137.Formula of Concord: I am the only person who will ever think this is hilarious. Here is why it is totally hilarious:
The sacrament of the Eucharist, wherein a priest blesses bread and wine and congregants consume them in an act we call Communion, was taken rather literally in Catholic theology. (And still is.) When the sacrament is performed, the bread and wine are transformed into the flesh and blood of Christ, full stop. They may still TASTE like bread and wine, but in essence, you’re eating Jesus. This doctrine is called transubstantiation.
The Formula of Concord was an important piece of Lutheran paperwork, written in 1577, which lays out a great number of principles in twelve articles. Article VII deals with the Eucharist, and makes the argument that transubstantiation is silly. The Eucharist is spiritually symbolic of Christ’s flesh and blood, but you’re still eating bread and wine. This doctrine is called CONsubstantiation.

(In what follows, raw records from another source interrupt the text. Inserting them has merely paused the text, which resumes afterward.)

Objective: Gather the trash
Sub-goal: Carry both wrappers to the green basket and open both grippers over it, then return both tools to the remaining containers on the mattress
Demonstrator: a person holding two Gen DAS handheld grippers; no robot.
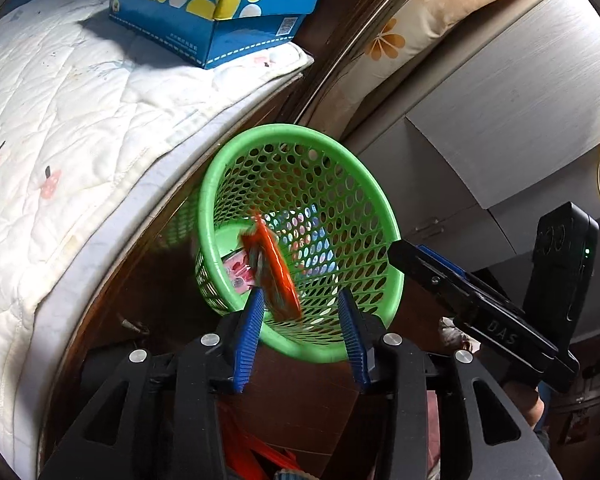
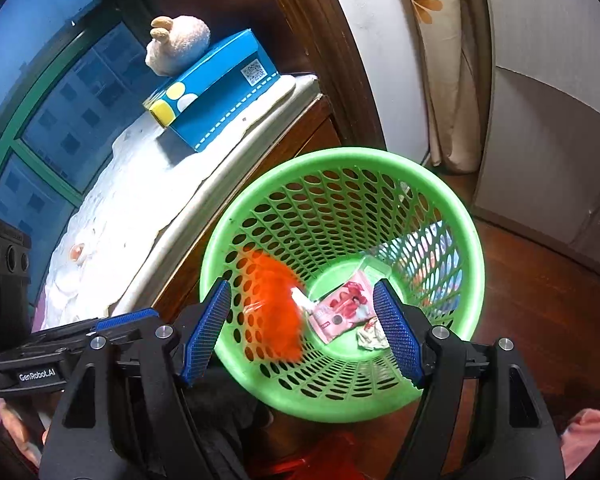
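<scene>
Both tongs stood wide with nothing between the pads: the left tongs (image 1: pixel 300 336) and right tongs (image 2: pixel 304 332) hung over the round green perforated plastic basket (image 2: pixel 380 164) on the floor beside the bed. A blurred orange plastic wrapper (image 1: pixel 274 272) was inside, apparently dropping. A pink snack packet (image 2: pixel 342 308) and crumpled white scrap (image 2: pixel 370 336) already lay at the bottom. Collection looked well underway; any trash left elsewhere was out of view.
</scene>
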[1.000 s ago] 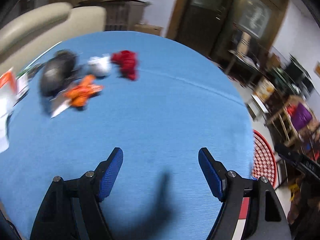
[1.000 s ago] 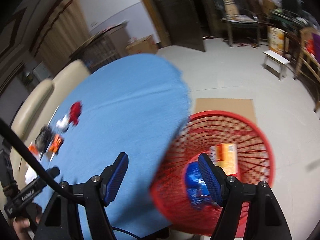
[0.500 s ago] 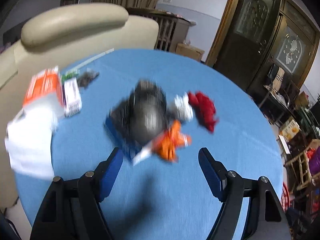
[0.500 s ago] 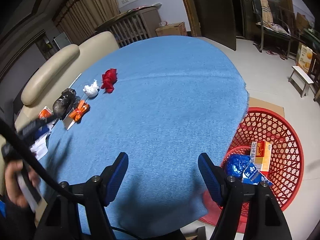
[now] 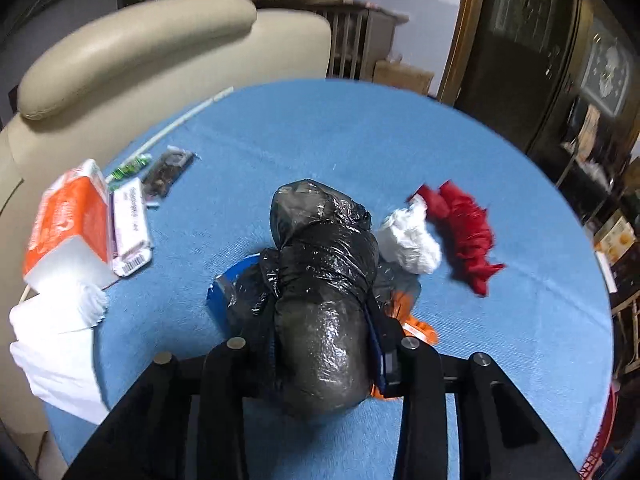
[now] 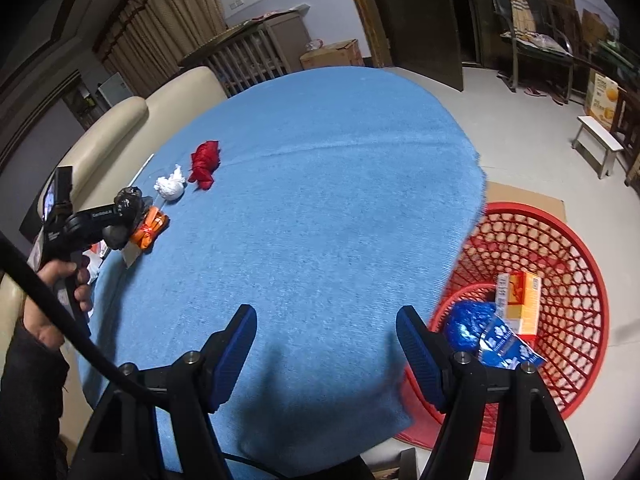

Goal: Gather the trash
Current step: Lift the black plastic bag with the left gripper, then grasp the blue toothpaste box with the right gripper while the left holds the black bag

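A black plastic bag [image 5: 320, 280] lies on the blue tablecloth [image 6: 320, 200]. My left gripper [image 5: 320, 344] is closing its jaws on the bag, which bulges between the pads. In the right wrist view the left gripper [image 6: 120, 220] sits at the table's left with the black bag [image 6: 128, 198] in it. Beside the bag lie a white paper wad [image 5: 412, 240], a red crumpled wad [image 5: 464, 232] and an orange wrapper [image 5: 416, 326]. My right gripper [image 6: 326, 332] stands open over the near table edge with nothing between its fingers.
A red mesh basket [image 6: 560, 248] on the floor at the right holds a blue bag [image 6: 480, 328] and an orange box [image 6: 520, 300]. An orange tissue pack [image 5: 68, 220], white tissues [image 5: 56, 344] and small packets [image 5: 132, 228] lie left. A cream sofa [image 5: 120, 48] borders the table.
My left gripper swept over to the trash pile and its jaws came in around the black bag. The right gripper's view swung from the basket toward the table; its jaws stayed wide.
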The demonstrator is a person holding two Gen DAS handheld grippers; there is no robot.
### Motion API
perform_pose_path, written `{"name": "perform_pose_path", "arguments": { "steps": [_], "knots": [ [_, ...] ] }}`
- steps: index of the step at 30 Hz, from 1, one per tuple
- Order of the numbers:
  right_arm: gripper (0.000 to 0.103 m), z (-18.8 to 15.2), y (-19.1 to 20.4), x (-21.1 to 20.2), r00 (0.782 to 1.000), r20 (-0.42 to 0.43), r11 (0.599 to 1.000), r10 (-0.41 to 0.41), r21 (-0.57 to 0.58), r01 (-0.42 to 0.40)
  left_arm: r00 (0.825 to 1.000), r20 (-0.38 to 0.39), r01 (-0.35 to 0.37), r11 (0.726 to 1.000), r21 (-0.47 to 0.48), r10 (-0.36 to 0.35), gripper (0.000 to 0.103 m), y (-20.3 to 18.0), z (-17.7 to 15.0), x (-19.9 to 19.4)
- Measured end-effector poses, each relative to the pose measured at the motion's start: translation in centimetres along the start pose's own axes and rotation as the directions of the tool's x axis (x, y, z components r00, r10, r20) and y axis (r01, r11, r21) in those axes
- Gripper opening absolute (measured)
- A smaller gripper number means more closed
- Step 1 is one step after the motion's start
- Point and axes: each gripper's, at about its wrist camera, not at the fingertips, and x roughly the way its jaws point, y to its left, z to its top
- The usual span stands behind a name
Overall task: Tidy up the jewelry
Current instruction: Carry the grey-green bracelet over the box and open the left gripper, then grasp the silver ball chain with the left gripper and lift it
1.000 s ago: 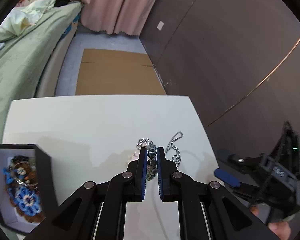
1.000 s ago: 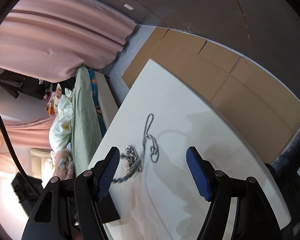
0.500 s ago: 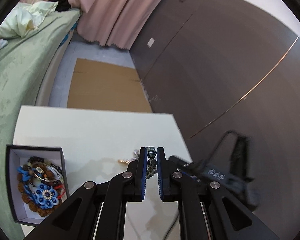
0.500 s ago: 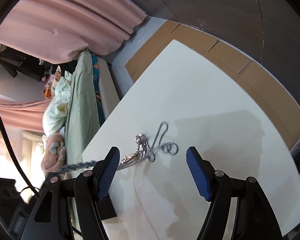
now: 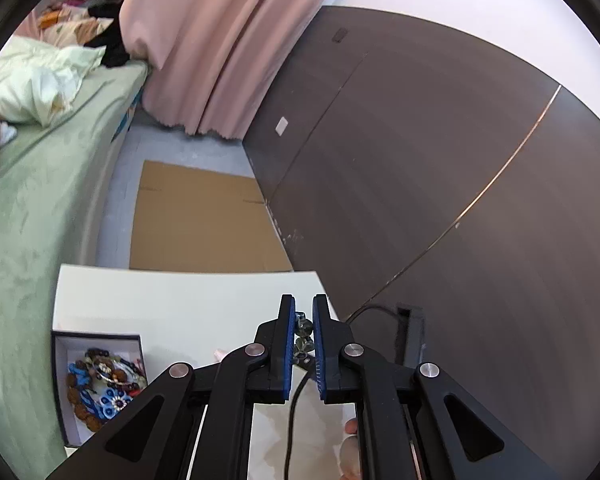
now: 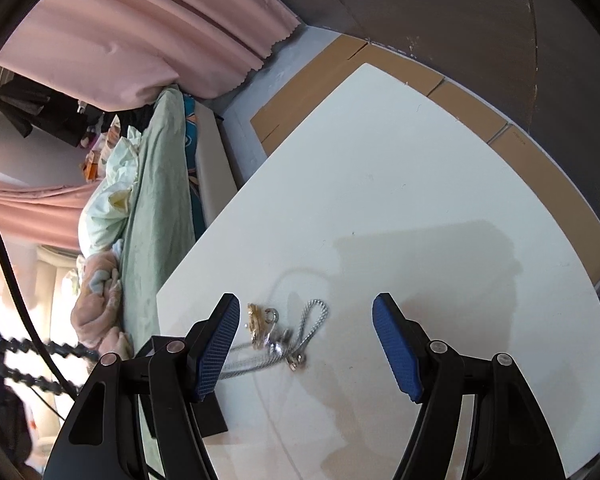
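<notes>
My left gripper point(image 5: 303, 307) is shut on a bracelet of dark grey-green beads point(image 5: 302, 334) and holds it up above the white table point(image 5: 180, 300). A black-rimmed jewelry box point(image 5: 96, 384) with several colourful pieces sits below it to the left. My right gripper point(image 6: 306, 312) stands open over the table. Between and just beyond its fingers lie a silver ball chain point(image 6: 314, 320), a small gold piece point(image 6: 255, 316) and a small ring point(image 6: 271, 315). A dark beaded strand point(image 6: 40, 350), blurred, hangs at the far left of the right wrist view.
A green-covered bed point(image 5: 40, 200) runs along the table's left side. Flat cardboard point(image 5: 196, 220) lies on the floor beyond the table, by a dark wall point(image 5: 420, 160) and a pink curtain point(image 5: 204, 40). A black cable point(image 5: 296, 408) and a person's fingers point(image 5: 350, 440) show under my left gripper.
My left gripper has risen with the bead bracelet and tilted up, so the table has dropped lower in view. The right gripper has closed in on the silver chain, which now lies bunched differently.
</notes>
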Motion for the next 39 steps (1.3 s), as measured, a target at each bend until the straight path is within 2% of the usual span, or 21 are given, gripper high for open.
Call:
{"name": "perform_pose_path", "arguments": {
  "steps": [8, 10, 17, 20, 23, 27, 30, 34, 38, 39],
  "knots": [
    [0.070, -0.4, 0.2, 0.4, 0.999, -0.052, 0.999, -0.004, -0.044, 0.002, 0.998, 0.046, -0.049, 0.998, 0.046, 0.047, 0.008, -1.8, 1.5, -2.4],
    [0.070, -0.7, 0.6, 0.6, 0.997, -0.077, 0.997, 0.000, -0.071, -0.005, 0.997, 0.058, -0.060, 0.997, 0.052, 0.057, 0.000, -2.1, 1.8, -3.0],
    [0.070, -1.9, 1.6, 1.3, 0.992, -0.127, 0.992, 0.026, -0.119, -0.041, 0.988, 0.119, -0.111, 0.990, 0.091, 0.100, 0.000, -3.8, 2.6, -5.5],
    [0.070, -2.2, 1.7, 1.6, 0.990, -0.142, 0.992, 0.027, -0.122, -0.045, 0.986, 0.114, -0.137, 0.986, 0.098, 0.125, 0.000, -3.7, 2.3, -5.6],
    [0.070, -2.2, 1.6, 1.5, 0.988, -0.148, 0.992, 0.037, -0.113, -0.054, 0.988, 0.037, -0.150, 0.986, 0.079, 0.147, 0.000, -2.6, 1.7, -4.1],
    [0.070, -1.8, 1.0, 1.0, 0.988, -0.143, 0.994, 0.065, -0.079, -0.077, 0.981, -0.082, -0.177, 0.984, -0.008, 0.176, 0.000, 0.4, 0.0, -0.9],
    [0.070, -1.4, 0.0, 0.3, 0.988, -0.132, 0.995, 0.081, -0.040, -0.087, 0.965, -0.186, -0.201, 0.977, -0.064, 0.186, 0.000, 2.4, -1.6, 1.7],
    [0.070, -0.5, -1.4, -0.6, 0.988, -0.113, 0.995, 0.101, 0.006, -0.101, 0.947, -0.259, -0.215, 0.973, -0.079, 0.188, 0.002, 3.6, -3.6, 3.9],
    [0.070, -0.1, -2.2, -1.6, 0.990, -0.095, 0.995, 0.103, 0.019, -0.102, 0.924, -0.331, -0.231, 0.970, -0.080, 0.193, 0.009, 4.0, -5.6, 5.9],
    [0.070, 0.0, -2.2, -1.7, 0.990, -0.093, 0.994, 0.105, 0.021, -0.103, 0.921, -0.338, -0.233, 0.969, -0.077, 0.195, 0.017, 4.0, -5.9, 6.2]
  ]
}}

It is why, growing up as a Methodist, I was allowed to wander up to the altar after church was over and wolf down leftovers from Communion. While my father, as a Catholic altarboy, regularly had to risk life and limb to make sure that not a single crumb of the Host ever hit the floor.
So Luther’s making a rather waggish joke about lack of contact with “real flesh and blood.” Isn’t it hilarious.
I KNOW YOU ARE LAUGHING.
138. You can probably tell that a guy has a crush when, rather than offering to fetch somebody from the room full of medical faculty, he mentions the girl. Twice.
139. Every university inherits weird collections that they can’t use, but can’t turn down. This room houses some of that effluvia.Bookbinding was still a flourishing private trade, and a bindery would certainly be a busy place to grow up. A lot of books were sold unbound so that the purchaser could then have them bound to suit their budget and preference. Nolte’s father worked in a comparatively rural area, but served a number of rich country patrons.